# Nissan Bluebird/Altima 1995 leaks water into passenger carpet, each time it rains!



## da_straz (Jun 25, 2009)

Hello, thanks in advance for your advice....I'm in a very sticky situation.

I own a Nissan Bluebird from 1995. Recently, the passenger side carpet has ended up soaked with water each time it rains.
It doesn't matter whether I'm driving, or whether the car is stationary, it still gets very wet.
I've found 2 spots around the wind screen, where the seal has been loose. I sealed these up well with strong tape, to see whether this was the problem. Unfortunately the leak is still there.
I pulled up the carpet, and I've worked out that the leak is coming in underneath the glove box, to the back-left. (On the inside of the car, there's a panel just to the right of the bottom right-hand conrner of the door.

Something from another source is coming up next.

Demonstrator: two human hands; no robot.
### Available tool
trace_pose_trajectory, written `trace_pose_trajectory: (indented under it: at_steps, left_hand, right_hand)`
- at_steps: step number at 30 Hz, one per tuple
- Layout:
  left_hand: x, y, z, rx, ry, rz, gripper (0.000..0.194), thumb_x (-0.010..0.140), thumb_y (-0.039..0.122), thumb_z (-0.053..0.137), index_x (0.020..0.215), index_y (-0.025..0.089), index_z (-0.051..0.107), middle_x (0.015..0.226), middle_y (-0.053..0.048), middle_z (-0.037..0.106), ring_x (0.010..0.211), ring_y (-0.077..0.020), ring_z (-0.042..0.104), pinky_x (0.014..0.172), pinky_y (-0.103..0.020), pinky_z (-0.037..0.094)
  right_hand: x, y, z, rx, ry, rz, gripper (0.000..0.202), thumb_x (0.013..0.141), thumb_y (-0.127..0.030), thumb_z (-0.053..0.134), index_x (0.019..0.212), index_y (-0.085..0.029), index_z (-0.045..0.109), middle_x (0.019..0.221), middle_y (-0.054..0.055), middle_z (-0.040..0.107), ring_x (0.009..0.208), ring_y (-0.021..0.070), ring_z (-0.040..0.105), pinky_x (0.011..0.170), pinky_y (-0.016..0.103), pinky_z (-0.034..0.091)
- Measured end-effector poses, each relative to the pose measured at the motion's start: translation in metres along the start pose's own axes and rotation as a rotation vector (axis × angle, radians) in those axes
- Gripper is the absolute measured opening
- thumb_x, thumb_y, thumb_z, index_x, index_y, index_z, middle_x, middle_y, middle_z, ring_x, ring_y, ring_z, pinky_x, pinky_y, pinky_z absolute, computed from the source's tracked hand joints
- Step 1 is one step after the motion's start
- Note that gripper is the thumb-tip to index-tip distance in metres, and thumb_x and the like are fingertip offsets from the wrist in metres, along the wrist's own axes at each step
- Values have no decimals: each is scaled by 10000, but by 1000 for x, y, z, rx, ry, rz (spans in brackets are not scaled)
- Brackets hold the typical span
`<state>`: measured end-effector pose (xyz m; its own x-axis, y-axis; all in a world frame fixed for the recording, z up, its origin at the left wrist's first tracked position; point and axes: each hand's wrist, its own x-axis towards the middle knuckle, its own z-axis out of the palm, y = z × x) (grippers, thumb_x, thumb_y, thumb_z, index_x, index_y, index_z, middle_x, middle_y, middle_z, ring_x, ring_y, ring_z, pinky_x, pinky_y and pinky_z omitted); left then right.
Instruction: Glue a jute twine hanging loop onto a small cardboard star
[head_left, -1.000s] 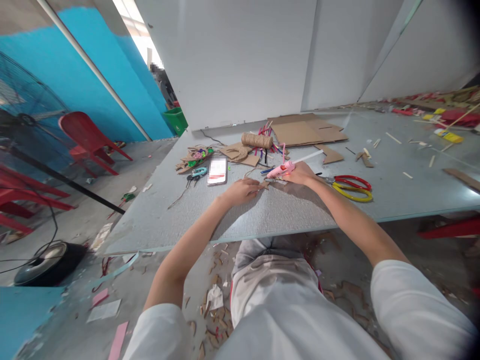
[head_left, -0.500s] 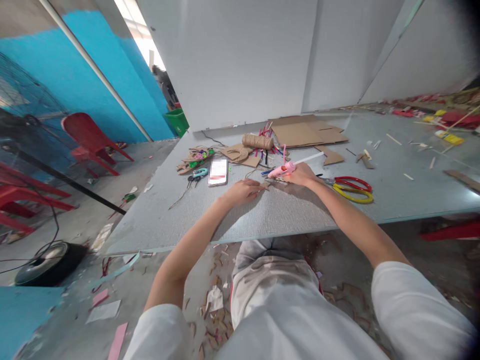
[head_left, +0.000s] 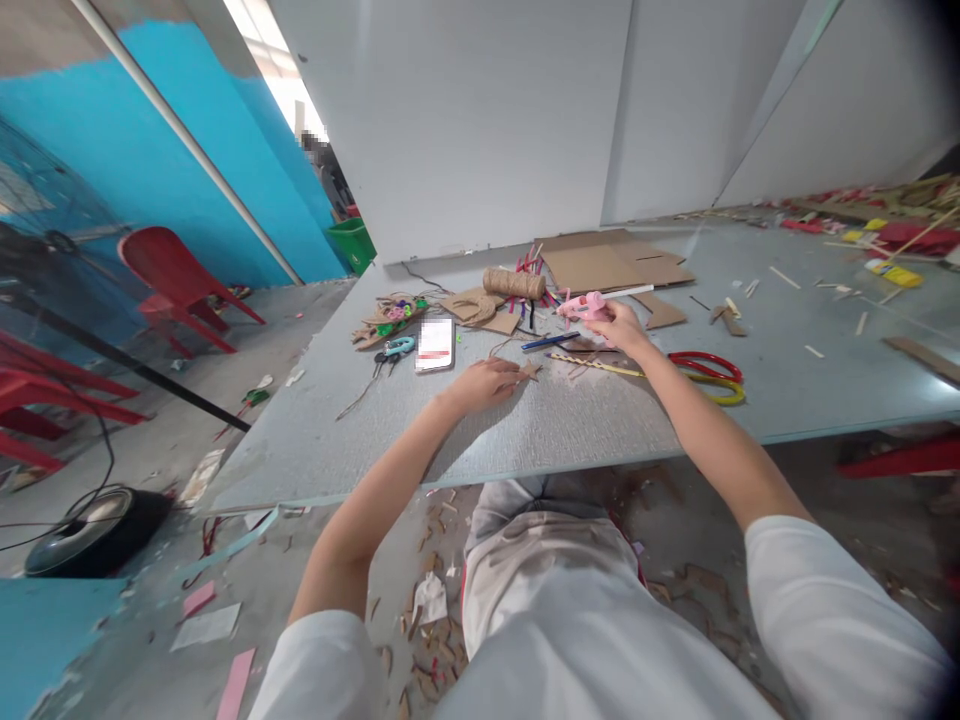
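My right hand (head_left: 624,328) grips a pink hot glue gun (head_left: 583,307), raised a little above the table with a white glue stick jutting from its back. My left hand (head_left: 486,384) rests low on the table, fingertips on a small pointed piece of cardboard (head_left: 532,372). Just beyond the gap between my hands lies a blue pen (head_left: 546,342). Scissors with red and yellow handles (head_left: 709,393) lie partly behind my right forearm, next to a thin gold twisted strip (head_left: 589,362).
A phone (head_left: 435,346) and blue-handled cutters (head_left: 397,348) lie left of my left hand. A twine spool (head_left: 514,283), cardboard sheets (head_left: 607,262) and colourful trimmings are farther back. Scraps and a yellow bottle (head_left: 895,273) are at the right. The table's front edge (head_left: 555,470) is near my lap.
My right hand has lifted the glue gun up and away from the small cardboard piece, uncovering the pen and the gold strip. My left hand has stayed in place.
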<state>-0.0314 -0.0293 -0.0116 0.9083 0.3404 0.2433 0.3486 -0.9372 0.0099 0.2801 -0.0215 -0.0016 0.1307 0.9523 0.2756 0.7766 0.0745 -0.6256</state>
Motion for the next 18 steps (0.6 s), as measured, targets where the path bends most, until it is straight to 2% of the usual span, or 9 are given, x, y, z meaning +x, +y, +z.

I pulled this out along with the carpet, and there's a metal cavity where i can see faint rust water-flow lines.) These lines seem to come through a tiny gap in the metal. The leak is obviously somewhere above this cavity, near the door hinges somewhere. I can't get to this area, however i've tried looking in from above, through the gap where the windscreen meets the bonnet/door. I'm beginning to think I'll have to remove the entire side panel on the front left side of the car, in order to find this leak.

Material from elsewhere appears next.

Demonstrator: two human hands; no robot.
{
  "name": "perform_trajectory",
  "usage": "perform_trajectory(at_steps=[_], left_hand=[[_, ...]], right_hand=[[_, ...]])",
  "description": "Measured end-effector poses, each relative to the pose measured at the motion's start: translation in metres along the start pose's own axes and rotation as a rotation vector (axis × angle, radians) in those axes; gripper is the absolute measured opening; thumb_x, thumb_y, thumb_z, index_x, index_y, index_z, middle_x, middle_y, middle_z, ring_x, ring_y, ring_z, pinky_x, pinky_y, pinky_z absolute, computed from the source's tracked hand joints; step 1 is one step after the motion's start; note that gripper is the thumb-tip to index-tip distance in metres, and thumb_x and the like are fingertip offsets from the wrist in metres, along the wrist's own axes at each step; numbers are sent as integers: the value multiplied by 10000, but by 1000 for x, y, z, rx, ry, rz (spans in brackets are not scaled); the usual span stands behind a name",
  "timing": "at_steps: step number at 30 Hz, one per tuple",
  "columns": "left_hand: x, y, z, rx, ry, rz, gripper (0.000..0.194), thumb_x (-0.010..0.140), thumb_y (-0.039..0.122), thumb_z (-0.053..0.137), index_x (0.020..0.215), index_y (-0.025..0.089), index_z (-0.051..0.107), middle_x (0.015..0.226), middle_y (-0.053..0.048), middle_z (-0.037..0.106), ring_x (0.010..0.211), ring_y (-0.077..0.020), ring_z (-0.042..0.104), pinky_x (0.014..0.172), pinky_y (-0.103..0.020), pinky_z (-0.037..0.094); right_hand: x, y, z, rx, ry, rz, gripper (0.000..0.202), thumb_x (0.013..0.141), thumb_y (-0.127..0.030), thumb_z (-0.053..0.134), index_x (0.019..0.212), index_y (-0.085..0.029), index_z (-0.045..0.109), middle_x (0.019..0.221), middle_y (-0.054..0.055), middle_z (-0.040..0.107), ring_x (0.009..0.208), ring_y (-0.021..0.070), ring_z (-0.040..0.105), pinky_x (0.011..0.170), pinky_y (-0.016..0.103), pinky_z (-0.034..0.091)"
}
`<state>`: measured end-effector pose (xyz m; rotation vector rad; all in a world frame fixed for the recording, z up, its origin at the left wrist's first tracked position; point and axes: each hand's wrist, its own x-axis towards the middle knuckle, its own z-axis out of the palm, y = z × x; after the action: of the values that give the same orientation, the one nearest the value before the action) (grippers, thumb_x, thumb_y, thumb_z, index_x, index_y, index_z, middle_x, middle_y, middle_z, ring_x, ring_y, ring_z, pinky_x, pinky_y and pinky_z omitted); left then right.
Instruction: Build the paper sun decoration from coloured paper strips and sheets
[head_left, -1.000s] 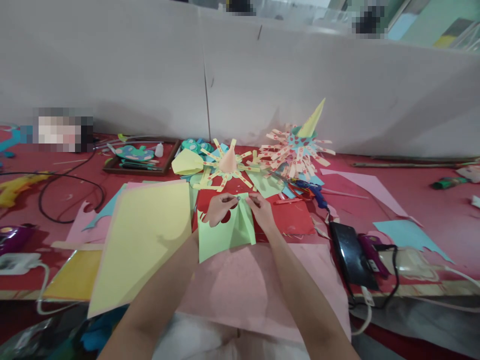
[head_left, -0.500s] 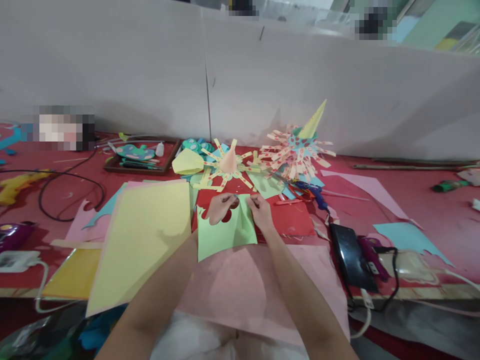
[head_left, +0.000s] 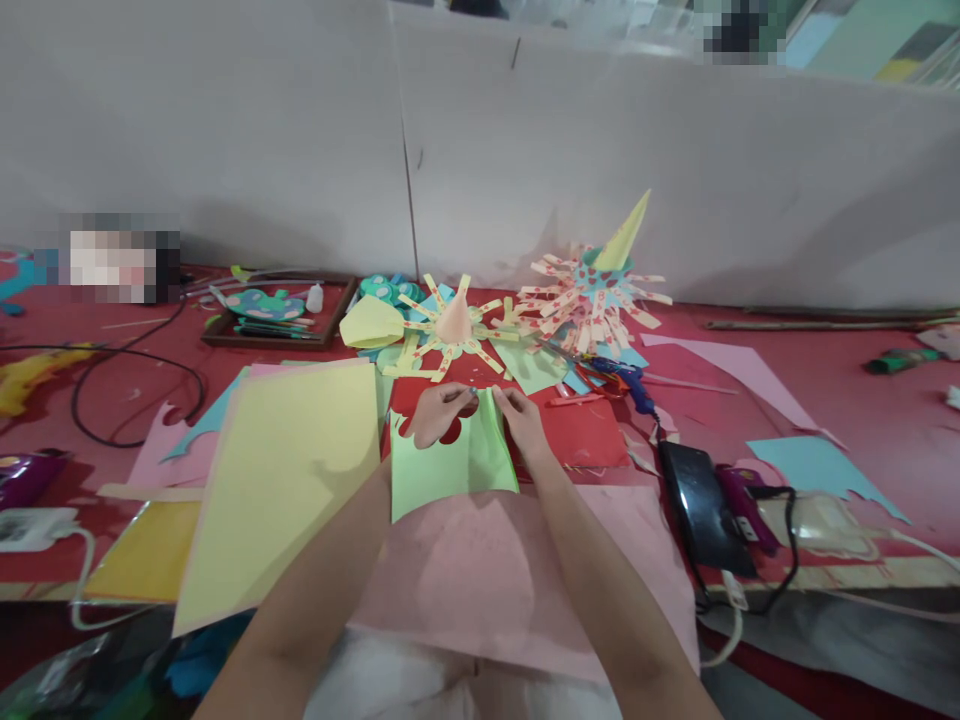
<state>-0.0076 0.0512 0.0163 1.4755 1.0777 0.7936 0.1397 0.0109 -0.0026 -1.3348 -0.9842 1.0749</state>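
1. Both hands pinch the top edge of a green paper: left hand (head_left: 439, 415) at the paper's 11 o'clock, right hand (head_left: 521, 415) at its 1 o'clock, thumbs against fingers, close together.
2. Reading the clock from between the hands, the green paper (head_left: 435, 478) hangs at 6 o'clock, with rounded cut-outs along its upper left and upright bends on its right part.
3. Nearest, also at 6 o'clock, a large pink sheet (head_left: 465, 580) reaches past the front edge of the table (head_left: 885, 420).
4. At about 4 o'clock lies a black phone (head_left: 694, 500), a white cable at its lower end.
5. At 8 to 9 o'clock, a big yellow sheet (head_left: 300, 450) lies flat, overhanging the edge too.
6. At 3 o'clock, just beside the right hand, is red paper (head_left: 589, 435); a blue glue gun (head_left: 636, 388) lies slightly beyond.
7. Farther, at 12 o'clock, sits a yellow paper flower (head_left: 454, 325) with a peach cone.
8. At 10 o'clock, a brown tray (head_left: 277, 342) holds a small white bottle (head_left: 314, 298).
9. Between 1 and 2 o'clock, a frilly paper piece (head_left: 600, 300) has a tilted yellow spike.
10. Farthest, a grey wall (head_left: 262, 120) spans 12 o'clock.
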Motion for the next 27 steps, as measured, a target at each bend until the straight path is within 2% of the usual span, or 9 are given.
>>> perform_trajectory(at_steps=[4,8,12,18,23,27], left_hand=[[-3,6,1,27,6,-11,288,738,436,548,736,163,640,744,-25,678,709,-154,627,703,-276,504],[-4,8,1,36,24,-30,298,727,450,552,679,163,622,715,-29,667,681,-155,623,682,-282,505],[-2,4,1,61,10,-13,295,723,446,550,624,171,595,677,-21,652,647,-149,615,658,-280,506],[3,-3,0,-25,-11,-33,278,722,437,544,695,169,614,717,-32,665,683,-162,631,709,-305,514],[6,-8,-2,54,-27,4,288,740,445,519,707,175,614,734,-32,663,679,-158,609,691,-286,490],[8,-9,-2,157,-10,13,286,753,438,495,694,181,608,686,-17,630,651,-148,572,640,-259,455]], right_hand=[[2,3,-1,18,4,7,354,669,-490,617,570,-184,468,549,-62,427,533,80,370,542,217,322],[4,6,-1,17,-5,23,318,654,-471,631,598,-183,509,575,-50,477,558,92,410,570,227,350],[5,7,-2,32,-22,50,304,633,-468,651,624,-180,553,614,-34,535,591,107,453,600,241,374],[6,8,-2,43,-17,59,303,622,-465,670,599,-185,555,585,-40,529,570,106,457,597,247,380],[6,9,-2,114,-38,27,302,622,-439,686,811,-216,610,654,-31,588,627,127,516,650,264,418],[6,6,-1,96,-15,30,298,608,-461,687,747,-207,614,708,-12,615,680,138,542,699,278,431]])
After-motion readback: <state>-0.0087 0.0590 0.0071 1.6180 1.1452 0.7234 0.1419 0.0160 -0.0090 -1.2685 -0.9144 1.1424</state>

I'm guessing this would probably cost me at least $300 at a panel beaters to fix, as they would have to do this.

My car is starting to smell 

Any ideas?


----------



## Agoudine (Feb 19, 2005)

Is it only when it rains, or can it be from the air conditioner? If there is a hole, try to seal is with something better than a tape.
Try this stuff : 
Plasti Dip – Protective Rubber Coating Products – Plasti Dip International

This is good stuff. Buy it in any hardware store for $6.


----------



## da_straz (Jun 25, 2009)

I taped it up extremely well, however water flowed like no tomorrow.

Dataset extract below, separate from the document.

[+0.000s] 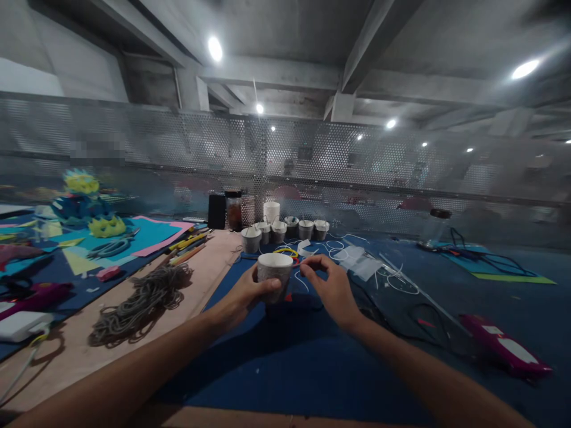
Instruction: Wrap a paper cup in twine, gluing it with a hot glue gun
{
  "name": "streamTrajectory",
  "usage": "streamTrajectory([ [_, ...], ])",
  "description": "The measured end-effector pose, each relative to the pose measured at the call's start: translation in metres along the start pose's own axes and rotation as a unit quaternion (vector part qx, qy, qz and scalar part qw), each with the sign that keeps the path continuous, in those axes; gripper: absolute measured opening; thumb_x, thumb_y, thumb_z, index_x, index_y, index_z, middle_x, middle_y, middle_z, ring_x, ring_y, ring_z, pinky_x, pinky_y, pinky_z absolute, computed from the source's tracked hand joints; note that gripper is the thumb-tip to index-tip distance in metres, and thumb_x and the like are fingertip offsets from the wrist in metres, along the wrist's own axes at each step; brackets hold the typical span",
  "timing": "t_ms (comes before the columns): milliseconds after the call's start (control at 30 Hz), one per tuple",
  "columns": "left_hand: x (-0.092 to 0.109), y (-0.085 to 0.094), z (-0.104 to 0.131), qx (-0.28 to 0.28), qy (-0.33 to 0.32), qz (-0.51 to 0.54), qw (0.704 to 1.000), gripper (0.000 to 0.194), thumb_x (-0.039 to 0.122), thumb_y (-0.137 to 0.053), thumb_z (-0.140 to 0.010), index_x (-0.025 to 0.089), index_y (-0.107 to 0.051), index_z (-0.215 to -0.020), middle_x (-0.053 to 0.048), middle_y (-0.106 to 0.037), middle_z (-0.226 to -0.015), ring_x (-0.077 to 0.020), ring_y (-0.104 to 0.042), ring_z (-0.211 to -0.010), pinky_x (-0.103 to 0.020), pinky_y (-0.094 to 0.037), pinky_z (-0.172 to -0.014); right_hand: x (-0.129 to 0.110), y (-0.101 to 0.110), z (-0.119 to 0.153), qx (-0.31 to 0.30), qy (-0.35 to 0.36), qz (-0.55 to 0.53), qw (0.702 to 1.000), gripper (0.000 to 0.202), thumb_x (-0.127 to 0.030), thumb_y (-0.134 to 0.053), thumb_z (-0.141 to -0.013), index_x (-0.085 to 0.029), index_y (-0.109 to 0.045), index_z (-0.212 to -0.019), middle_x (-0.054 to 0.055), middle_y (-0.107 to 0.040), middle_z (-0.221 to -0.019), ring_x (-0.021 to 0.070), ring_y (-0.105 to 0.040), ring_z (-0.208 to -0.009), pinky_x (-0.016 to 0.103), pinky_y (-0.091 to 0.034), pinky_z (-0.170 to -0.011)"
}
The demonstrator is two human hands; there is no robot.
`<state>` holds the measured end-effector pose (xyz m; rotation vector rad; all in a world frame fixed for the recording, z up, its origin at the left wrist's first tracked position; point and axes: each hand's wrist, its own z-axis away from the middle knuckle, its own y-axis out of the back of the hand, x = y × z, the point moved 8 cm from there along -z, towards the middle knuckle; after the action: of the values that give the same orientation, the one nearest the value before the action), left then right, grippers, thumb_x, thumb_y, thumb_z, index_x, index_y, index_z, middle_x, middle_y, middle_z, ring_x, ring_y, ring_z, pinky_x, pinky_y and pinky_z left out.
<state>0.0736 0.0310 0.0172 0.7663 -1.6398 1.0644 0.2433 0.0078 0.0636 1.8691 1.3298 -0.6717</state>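
My left hand [247,290] is wrapped round a pale patterned paper cup [274,274], which it holds upright above the dark blue mat [267,362]. Just right of the cup, apart from it, my right hand [331,288] has its thumb and forefinger brought together in a pinch. Whatever may be between those fingertips is too small to make out. Behind the cup lie a yellow ring-shaped item [286,253] and loose white cord [341,252]. Several similar small cups [251,240] with thin cords at their rims stand beyond, by a stack of white cups [271,212].
Left of the mat lie a grey cord bundle [145,303], pencils [190,246], scissors [109,248] and coloured sheets [154,232]. On the right are a magenta glue gun [504,348], clear plastic bags [359,261] and a jar [436,230]. A perforated metal screen [312,154] borders the back.
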Motion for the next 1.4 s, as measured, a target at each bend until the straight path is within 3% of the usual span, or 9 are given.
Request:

I've been told by someone else that the drain tube for the blower box could be blocked?

Any ideas?


----------



## jserrano (Oct 27, 2004)

I don't think its a drain tube problem with the AC cooling unit. You said it happens even when the car is still, just as long as it rains. If you have sunroof then the problem is probably coming from there. There are draining tubes for the sunroof which are probably causing this problem. You don have to wait for the rain. Just pour some bucket of water externally in small sections. Then you can check and see where its dripping from.


----------



## da_straz (Jun 25, 2009)

I poured water into the vents which are situated on the 10cm wide black strip which runs horizontally between the bottom of the windscreen and the bonnet. I think they are for air ventilation. When I poured the water into the ones on the passenger side of the car, water leaked down into the passenger side (I could hear it dripping down through the metal near the passenger door).
I found the drain tube for the blower box, and I put a 60cm long flexible wire all the way into it.....it wasn't blocked.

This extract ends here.